What is the basis of English national identity? How has this changed over time, and what is its future? Tracing the history of English identity over more than 2,000 years, Think of England explores how being English has been understood as belonging to a nation, a people, or a race. Paul Kléber Monod examines the ancient and medieval inventions of a British and ethnic Anglo-Saxon identity, before documenting the violent creation of an English ethnic state within Britain, and the later extension of that imperial power into the wider world. Monod analyses the persistence of a specifically English language of cultural identity after 1707 and the revival of English racial identity during the eighteenth and nineteenth centuries, highlighting the crucial role of imperial expansion and the recurring myth of “little England” pitted against larger enemies. Turning to the revival of English identity in the twenty-first century, this study raises probing questions about the resurgence and future of a divisive concept.

Reviews

‘There’ll always be an England, as the famous song says. But what, exactly, does being English mean? As Paul Monod shows in this elegant, beautifully written history, such questions have never been easy to answer - not by the ancient Britons, not by the Anglo-Saxons and their Norman conquerors, and certainly not today.’

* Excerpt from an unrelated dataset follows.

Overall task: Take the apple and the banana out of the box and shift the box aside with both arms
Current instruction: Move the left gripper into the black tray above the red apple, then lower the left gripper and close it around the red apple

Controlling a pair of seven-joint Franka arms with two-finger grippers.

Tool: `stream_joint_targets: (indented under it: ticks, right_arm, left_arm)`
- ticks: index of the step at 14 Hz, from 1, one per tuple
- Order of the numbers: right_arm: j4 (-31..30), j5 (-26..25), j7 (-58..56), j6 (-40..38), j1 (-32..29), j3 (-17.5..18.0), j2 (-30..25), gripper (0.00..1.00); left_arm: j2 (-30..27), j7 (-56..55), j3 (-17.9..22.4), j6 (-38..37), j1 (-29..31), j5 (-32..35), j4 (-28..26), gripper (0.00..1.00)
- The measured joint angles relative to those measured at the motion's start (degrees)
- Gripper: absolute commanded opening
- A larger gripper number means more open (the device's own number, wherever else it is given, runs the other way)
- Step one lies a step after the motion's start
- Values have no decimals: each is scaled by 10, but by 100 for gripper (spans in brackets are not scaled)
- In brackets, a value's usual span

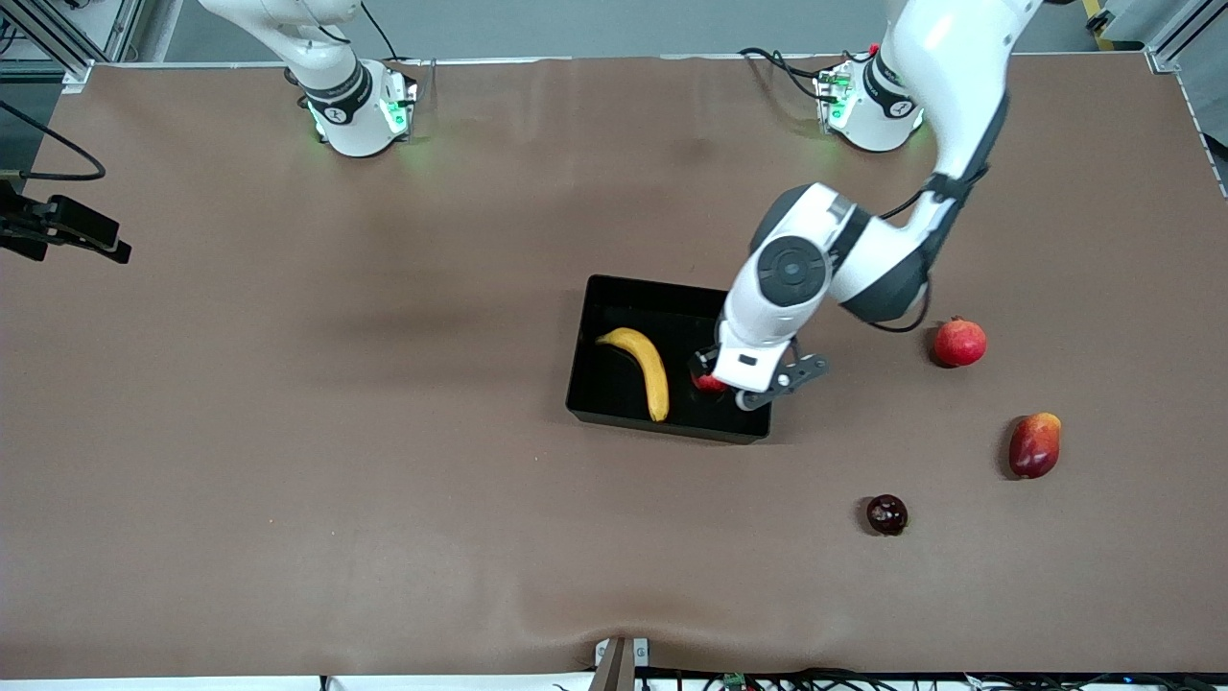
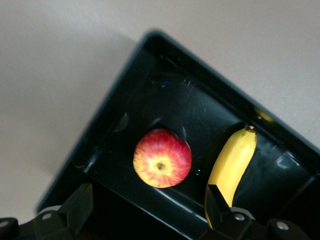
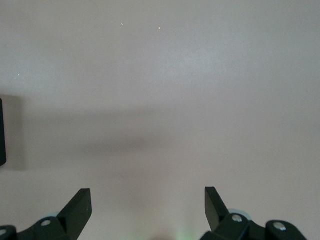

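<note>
Both fruits lie in the box [image 1: 614, 297]: apple [image 2: 162, 158] below the left claw [image 2: 150, 212] (fingers apart).

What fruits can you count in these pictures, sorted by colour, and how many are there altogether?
Yellow: 1, the banana in the black tray.
Red with yellow: 2, the apple in the tray and a longer fruit on the table.
Plain red: 1, the pomegranate.
Dark maroon: 1, a small round fruit.
Total: 5.

Front camera high, facing robots; left wrist close above tray [image 2: 125, 90].
</note>
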Motion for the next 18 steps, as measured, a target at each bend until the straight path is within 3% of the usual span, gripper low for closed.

Eliga Gould - author of Among the Powers of the Earth: The American Revolution and the Making of a New World Empire

‘A fascinating and deeply researched study of what it meant to be English - or British (or not-British) - across two millennia of history. Elegantly written, erudite, and wide-ranging, it explores the changing construction of cultural, national and ethnic identities during times of peace and war and across empires. A must read.’

Tim Harris - Munro-Goodwin-Wilkinson Professor in European History, Brown University

‘A sweeping and provocative overview of the historical peculiarities of the English and the English obsession with their own peculiarities, Monod’s sparkling study burnishes his reputation as a daring and original historian of early modern England and Europe.’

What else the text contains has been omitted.